▸ Saved entries:

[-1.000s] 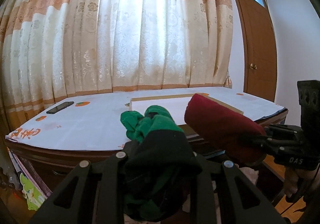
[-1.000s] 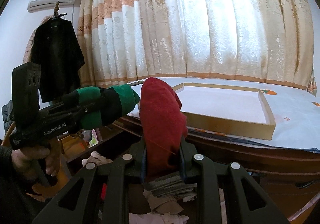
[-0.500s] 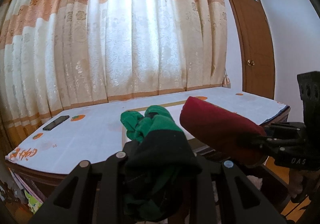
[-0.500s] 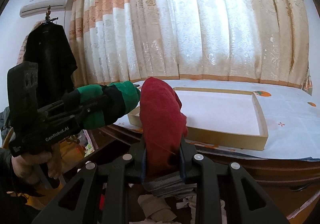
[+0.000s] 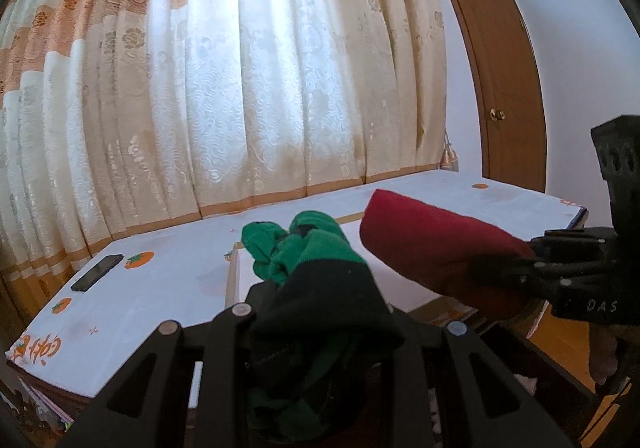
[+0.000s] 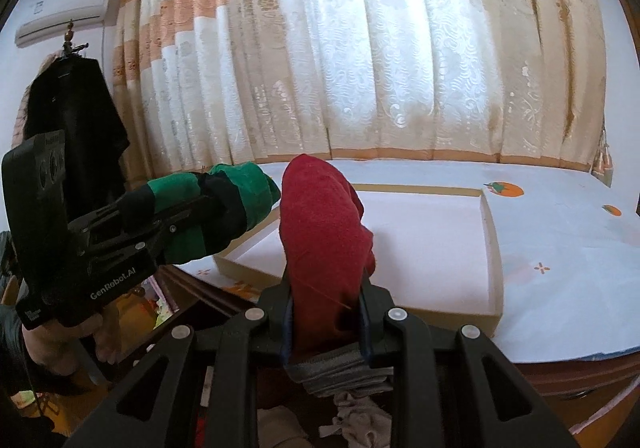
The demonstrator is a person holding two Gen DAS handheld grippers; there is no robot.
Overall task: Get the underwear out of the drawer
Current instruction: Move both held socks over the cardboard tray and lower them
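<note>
My left gripper is shut on a rolled green and black underwear, which sticks up between its fingers. My right gripper is shut on a rolled dark red underwear with a grey waistband below. Both rolls hang in the air side by side at the near edge of a table. In the right wrist view the left gripper with the green roll sits at the left. In the left wrist view the right gripper with the red roll sits at the right. The drawer is out of sight.
A shallow cardboard box lid lies on the white-covered table just ahead. A dark phone lies at the table's left. Curtains hang behind, a wooden door stands at the right. Loose clothes lie below.
Both grippers have risen and moved forward toward the table with their rolls still held. More of the tabletop and the box lid's inside now shows below them.
</note>
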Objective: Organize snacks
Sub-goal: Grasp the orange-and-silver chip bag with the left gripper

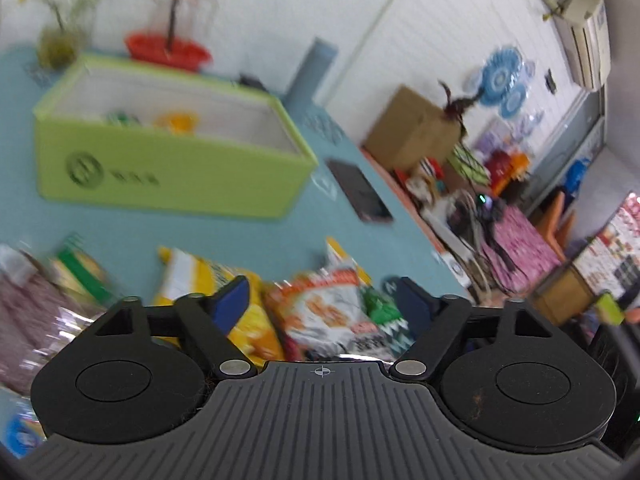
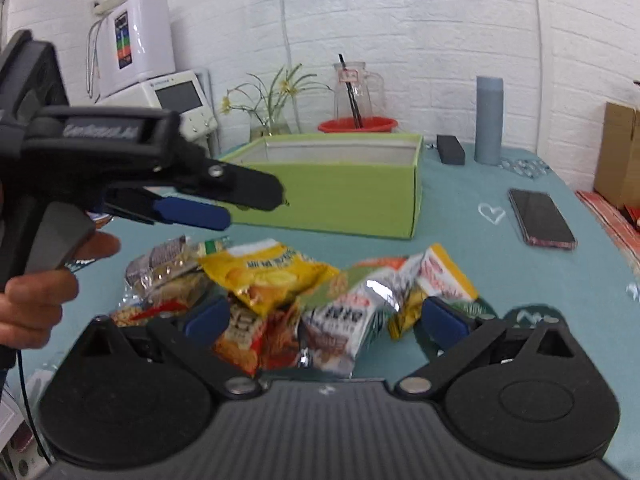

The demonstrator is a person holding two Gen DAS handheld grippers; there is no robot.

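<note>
Both claws hang released over the snack packets (image 2: pixel 280 292) heaped on the tabletop (image 2: pixel 500 280); your right claw (image 2: pixel 324 320) straddles them, nearer than the left claw (image 1: pixel 324 300). Green box (image 2: pixel 340 188) sits just beyond.

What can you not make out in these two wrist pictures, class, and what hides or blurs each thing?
- Green box contents: right wrist view, near wall hides them; left wrist view, two blurred shapes.
- Snack packets: left wrist view, motion blur makes print unreadable.
- Pile's near edge: right wrist view, the gripper's body covers it.
</note>
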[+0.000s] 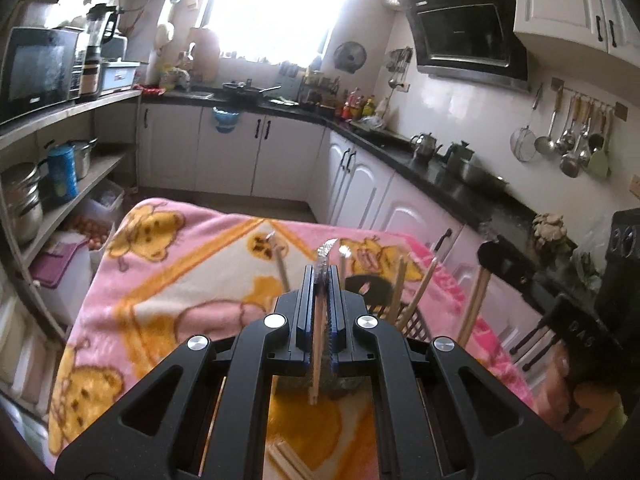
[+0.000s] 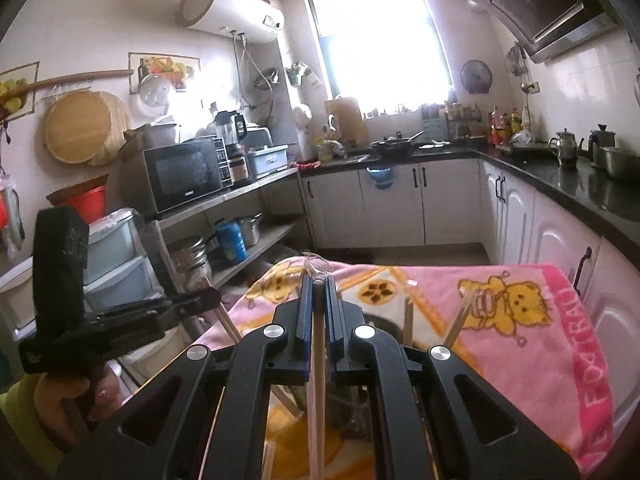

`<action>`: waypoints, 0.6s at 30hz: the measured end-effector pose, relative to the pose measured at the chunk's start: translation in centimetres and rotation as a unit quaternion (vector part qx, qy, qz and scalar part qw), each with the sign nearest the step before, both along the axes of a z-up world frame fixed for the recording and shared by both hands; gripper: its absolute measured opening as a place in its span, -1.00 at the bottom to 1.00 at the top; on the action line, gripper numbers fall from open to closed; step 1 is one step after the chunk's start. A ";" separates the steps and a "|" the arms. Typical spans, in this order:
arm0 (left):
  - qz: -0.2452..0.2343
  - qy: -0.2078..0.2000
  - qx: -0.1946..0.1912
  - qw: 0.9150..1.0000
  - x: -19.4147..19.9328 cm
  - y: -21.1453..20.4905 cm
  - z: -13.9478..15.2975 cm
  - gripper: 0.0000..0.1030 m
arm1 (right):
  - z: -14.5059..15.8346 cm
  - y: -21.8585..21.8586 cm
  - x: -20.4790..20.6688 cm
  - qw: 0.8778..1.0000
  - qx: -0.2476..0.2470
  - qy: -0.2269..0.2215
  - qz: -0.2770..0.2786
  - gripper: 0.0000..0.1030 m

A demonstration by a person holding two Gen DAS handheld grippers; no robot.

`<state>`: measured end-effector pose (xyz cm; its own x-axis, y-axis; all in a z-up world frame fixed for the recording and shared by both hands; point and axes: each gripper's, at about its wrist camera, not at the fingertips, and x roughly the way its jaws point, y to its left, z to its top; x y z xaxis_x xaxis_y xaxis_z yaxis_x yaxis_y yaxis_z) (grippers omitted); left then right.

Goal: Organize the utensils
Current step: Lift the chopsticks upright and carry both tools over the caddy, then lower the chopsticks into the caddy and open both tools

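From the left wrist view, we look along our left hand-held gripper, whose fingers are pressed together on a wooden chopstick. The stick's long axis runs along the fingers, its lower end hanging down toward the camera and a clear, crinkled wrapper poking out past the fingertips. Just beyond and to the right of the fingers sits a dark slatted utensil holder, resting on a pink cartoon-bear blanket that covers the counter. Several more chopsticks stand upright or leaning in that holder, splayed outward. At the far right we see the right hand-held gripper, with a stick hanging below it.

From the right wrist view, the right hand-held gripper is likewise closed on a chopstick, held lengthwise between the fingers with a clear wrapper tip at the front. The holder lies directly under and slightly right of the fingers, with two sticks leaning out of it. The left hand-held gripper sits off to the left, level with it, and looks clamped on a slanted stick there.

We judge both grippers to be about equally near the holder; each stick is already close to upright, so the drop depends on bringing its lower end over the holder's opening.
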<state>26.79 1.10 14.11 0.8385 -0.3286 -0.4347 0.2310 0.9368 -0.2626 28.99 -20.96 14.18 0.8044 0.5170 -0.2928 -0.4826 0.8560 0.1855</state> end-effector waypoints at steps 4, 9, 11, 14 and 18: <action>-0.005 -0.009 -0.006 1.000 0.8 0.1 1.6 -0.98 | 1.0 0.0 0.9 1.000 0.003 -0.010 -0.005 -0.88; -0.008 -0.023 -0.007 1.000 1.6 0.2 3.4 -0.98 | 2.0 -0.2 2.1 1.000 0.007 -0.023 -0.012 -0.89; -0.007 -0.030 -0.008 1.000 1.9 0.4 4.0 -0.98 | 2.5 -0.2 2.6 0.999 0.010 -0.028 -0.015 -0.89; -0.005 -0.038 -0.009 0.999 2.4 0.6 4.4 -0.98 | 3.2 -0.2 3.4 0.999 0.017 -0.040 -0.019 -0.89; -0.004 -0.029 -0.020 0.999 3.5 0.8 3.8 -0.98 | 3.7 0.1 4.8 0.998 0.016 -0.054 -0.031 -0.89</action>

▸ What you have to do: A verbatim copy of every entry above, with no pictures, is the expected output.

▸ Answer to the exercise:
[-1.000s] 
[-1.000s] 
[-0.500s] 
[-0.500s] 
[+0.000s] 
[+0.000s] 
The demonstrator is a person holding two Gen DAS handheld grippers; there is no robot.
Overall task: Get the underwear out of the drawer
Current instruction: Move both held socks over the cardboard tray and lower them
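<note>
My left gripper is shut on a rolled green and black underwear, which sticks up between its fingers. My right gripper is shut on a rolled dark red underwear with a grey waistband below. Both rolls hang in the air side by side at the near edge of a table. In the right wrist view the left gripper with the green roll sits at the left. In the left wrist view the right gripper with the red roll sits at the right. The drawer is out of sight.
A shallow cardboard box lid lies on the white-covered table just ahead. A dark phone lies at the table's left. Curtains hang behind, a wooden door stands at the right. Loose clothes lie below.
Both grippers have risen and moved forward toward the table with their rolls still held. More of the tabletop and the box lid's inside now shows below them.
</note>
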Objective: Organize snacks
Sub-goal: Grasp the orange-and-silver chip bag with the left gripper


The demonstrator is a person holding two Gen DAS handheld grippers; there is no robot.

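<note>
Both claws hang released over the snack packets (image 2: pixel 280 292) heaped on the tabletop (image 2: pixel 500 280); your right claw (image 2: pixel 324 320) straddles them, nearer than the left claw (image 1: pixel 324 300). Green box (image 2: pixel 340 188) sits just beyond.

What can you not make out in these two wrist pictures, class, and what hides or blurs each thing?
- Green box contents: right wrist view, near wall hides them; left wrist view, two blurred shapes.
- Snack packets: left wrist view, motion blur makes print unreadable.
- Pile's near edge: right wrist view, the gripper's body covers it.
</note>
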[+0.000s] 
[+0.000s] 

`<action>`: waypoints, 0.6s at 30hz: the measured end-effector pose, relative to the pose measured at the chunk's start: translation in centimetres and rotation as a unit quaternion (vector part qx, qy, qz and scalar part qw), each with the sign nearest the step before, both along the axes of a z-up world frame fixed for the recording and shared by both hands; gripper: its absolute measured opening as a place in its span, -1.00 at the bottom to 1.00 at the top; on the action line, gripper numbers fall from open to closed; step 1 is one step after the chunk's start. A ";" separates the steps and a "|" the arms. Typical spans, in this order:
arm0 (left):
  - qz: -0.2452..0.2343
  - qy: -0.2078..0.2000
  - qx: -0.1946..0.1912
  - qw: 0.9150..1.0000
  - x: -19.4147..19.9328 cm
  - y: -21.1453..20.4905 cm
  - z: -13.9478..15.2975 cm
  - gripper: 0.0000..0.1030 m
arm1 (right):
  - z: -14.5059..15.8346 cm
  - y: -21.8585..21.8586 cm
  - x: -20.4790..20.6688 cm
  - qw: 0.8778..1.0000
  - qx: -0.2476..0.2470
  - qy: -0.2269..0.2215
  - qz: -0.2770..0.2786
  - gripper: 0.0000..0.1030 m

A demonstration by a person holding two Gen DAS handheld grippers; no robot.

`<state>`: measured end-effector pose (xyz cm; its own x-axis, y-axis; all in a z-up world frame fixed for the recording and shared by both hands; point and axes: each gripper's, at about its wrist camera, not at the fingertips, and x roughly the way its jaws point, y to its left, z to its top; x y z xaxis_x xaxis_y xaxis_z yaxis_x yaxis_y yaxis_z) (grippers omitted); left then right.

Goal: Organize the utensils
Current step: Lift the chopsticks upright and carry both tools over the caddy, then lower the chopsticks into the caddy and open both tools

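From the left wrist view, we look along our left hand-held gripper, whose fingers are pressed together on a wooden chopstick. The stick's long axis runs along the fingers, its lower end hanging down toward the camera and a clear, crinkled wrapper poking out past the fingertips. Just beyond and to the right of the fingers sits a dark slatted utensil holder, resting on a pink cartoon-bear blanket that covers the counter. Several more chopsticks stand upright or leaning in that holder, splayed outward. At the far right we see the right hand-held gripper, with a stick hanging below it.

From the right wrist view, the right hand-held gripper is likewise closed on a chopstick, held lengthwise between the fingers with a clear wrapper tip at the front. The holder lies directly under and slightly right of the fingers, with two sticks leaning out of it. The left hand-held gripper sits off to the left, level with it, and looks clamped on a slanted stick there.

We judge both grippers to be about equally near the holder; each stick is already close to upright, so the drop depends on bringing its lower end over the holder's opening.
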<state>26.79 1.10 14.11 0.8385 -0.3286 -0.4347 0.2310 0.9368 -0.2626 28.99 -20.96 14.18 0.8044 0.5170 -0.2928 -0.4826 0.8560 0.1855</state> end-effector waypoints at steps 4, 9, 11, 14 and 18: <action>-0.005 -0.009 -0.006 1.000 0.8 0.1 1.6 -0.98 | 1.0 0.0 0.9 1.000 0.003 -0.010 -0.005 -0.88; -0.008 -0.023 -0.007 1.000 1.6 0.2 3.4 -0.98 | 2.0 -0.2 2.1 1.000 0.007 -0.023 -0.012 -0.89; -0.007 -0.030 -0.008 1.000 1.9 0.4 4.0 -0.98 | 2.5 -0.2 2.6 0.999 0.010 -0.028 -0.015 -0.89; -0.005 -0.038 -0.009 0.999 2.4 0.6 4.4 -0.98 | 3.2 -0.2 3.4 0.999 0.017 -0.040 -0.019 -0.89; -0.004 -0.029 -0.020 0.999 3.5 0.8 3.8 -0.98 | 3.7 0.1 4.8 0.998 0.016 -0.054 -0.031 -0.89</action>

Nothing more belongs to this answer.